Brief
Nothing is needed except the lines below that run from the one with "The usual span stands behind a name" through the one with "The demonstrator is", repeated exactly.
##### Available data
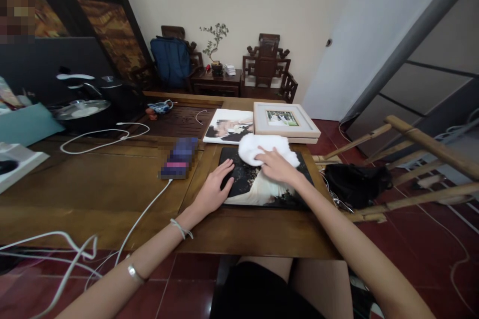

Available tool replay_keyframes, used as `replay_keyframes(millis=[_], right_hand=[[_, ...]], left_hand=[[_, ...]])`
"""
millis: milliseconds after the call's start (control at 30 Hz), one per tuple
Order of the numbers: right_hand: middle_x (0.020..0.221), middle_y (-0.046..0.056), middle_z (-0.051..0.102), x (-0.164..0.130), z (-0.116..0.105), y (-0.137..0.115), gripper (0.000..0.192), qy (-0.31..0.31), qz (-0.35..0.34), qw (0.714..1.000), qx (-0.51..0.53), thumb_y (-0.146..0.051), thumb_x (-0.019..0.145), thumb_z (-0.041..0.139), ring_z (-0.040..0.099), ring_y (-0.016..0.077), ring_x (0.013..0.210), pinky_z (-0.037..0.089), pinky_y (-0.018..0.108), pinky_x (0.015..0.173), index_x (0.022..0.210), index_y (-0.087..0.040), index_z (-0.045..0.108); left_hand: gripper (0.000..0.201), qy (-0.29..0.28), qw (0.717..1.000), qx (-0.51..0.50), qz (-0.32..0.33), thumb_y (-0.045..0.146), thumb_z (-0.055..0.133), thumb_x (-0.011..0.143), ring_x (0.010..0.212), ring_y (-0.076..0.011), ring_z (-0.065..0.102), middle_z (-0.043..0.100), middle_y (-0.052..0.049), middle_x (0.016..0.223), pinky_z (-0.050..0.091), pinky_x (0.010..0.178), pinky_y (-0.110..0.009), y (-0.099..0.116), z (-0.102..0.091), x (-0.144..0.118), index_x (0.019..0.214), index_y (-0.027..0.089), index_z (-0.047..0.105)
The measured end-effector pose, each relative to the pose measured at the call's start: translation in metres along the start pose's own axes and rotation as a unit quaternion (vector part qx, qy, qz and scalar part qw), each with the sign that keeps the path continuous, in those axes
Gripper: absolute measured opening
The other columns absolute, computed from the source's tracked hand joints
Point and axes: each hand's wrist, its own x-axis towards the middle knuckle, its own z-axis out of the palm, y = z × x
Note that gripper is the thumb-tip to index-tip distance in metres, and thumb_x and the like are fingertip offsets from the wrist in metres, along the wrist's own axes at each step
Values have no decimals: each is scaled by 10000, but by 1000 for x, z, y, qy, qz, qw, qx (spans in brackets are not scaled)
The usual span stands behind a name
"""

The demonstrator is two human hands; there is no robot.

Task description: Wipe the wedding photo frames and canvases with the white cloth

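Observation:
A dark photo panel [245, 197] with a pale gown pictured on it lies flat near the table's front edge. My right hand [276, 163] is closed on a fluffy white cloth [264, 147] and presses it against the panel's far part. At the panel's left edge rests my left hand [216, 184], fingers spread and holding nothing. Just behind the panel lie a white-edged photo print [228, 127] and light wooden picture frames [286, 119], stacked. Part of the panel is hidden under the cloth and my right forearm.
A phone [179, 157] with a white charging cable [144, 219] lies left of the panel. Farther left are a lidded pot [84, 109] and a teal box [32, 127]. Bamboo rails [422, 142] and a black bag [357, 184] stand on the right.

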Motion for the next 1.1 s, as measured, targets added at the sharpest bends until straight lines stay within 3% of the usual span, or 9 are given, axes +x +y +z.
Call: replay_keyframes(millis=[100,200,400,533,667,833,967,1033,1100], right_hand=[[1340,170,485,-36,-4,35,483,16,42,999,-21,-36,720,350,267,262,1349,195,602,1037,1142,-127,567],[1387,144,437,-76,-3,46,440,39,43,997,-51,-17,696,367,235,275,1359,183,616,1047,1044,-143,606],[1451,42,355,-159,7,-8,365,20,-45,998,-51,37,577,365,81,287,1390,113,643,1074,741,-168,618],[1460,16,337,-185,8,-39,354,-11,-65,997,-31,28,503,382,63,305,1389,60,658,1075,695,-176,597],[1448,30,362,-167,3,-31,416,-25,-46,999,-6,32,526,369,105,276,1389,104,634,1082,787,-178,615],[1363,95,479,-101,-9,22,424,-5,-11,1000,-5,3,668,352,246,243,1359,169,570,1092,950,-173,617],[1234,91,594,-56,-18,59,441,25,24,999,-13,-28,698,349,402,265,1276,264,530,1058,1020,-175,610],[1211,87,609,-47,-17,65,436,38,43,998,-13,-34,701,346,454,267,1234,291,506,1046,1010,-176,619],[1260,99,573,-52,-14,62,445,42,50,998,-17,-31,702,344,417,270,1265,261,531,1056,1034,-167,608]], left_hand=[[348,4,1000,-3,0,258,435,884,1303,-222,397,492,-132,1356,320,1084,-472,1,0,0,1195,144,543],[336,10,1000,-8,5,255,434,882,1301,-223,401,493,-127,1356,323,1080,-480,2,0,0,1183,155,547],[340,12,1000,-3,-1,250,433,880,1304,-227,395,491,-129,1357,314,1086,-475,2,0,-1,1187,153,541],[337,10,1000,-2,1,250,435,878,1299,-227,401,494,-131,1353,316,1086,-467,3,0,0,1180,149,545],[337,9,1000,3,1,250,441,876,1297,-226,403,491,-138,1354,316,1086,-460,1,0,0,1176,139,548],[328,8,1000,-8,1,248,448,873,1297,-227,405,498,-125,1350,324,1076,-480,0,-1,1,1173,163,549],[338,4,1000,-14,-2,254,449,874,1300,-223,400,493,-132,1354,321,1081,-466,1,-2,1,1181,151,546],[339,7,1000,-18,-2,255,451,873,1298,-224,403,491,-119,1358,325,1079,-468,1,-2,0,1187,166,545],[336,11,1000,-21,-4,254,454,871,1297,-225,405,494,-103,1359,329,1077,-472,0,-1,0,1187,186,547]])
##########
Response
The usual span stands behind a name
"""

The demonstrator is two human hands; there is no robot.

That is the entire output.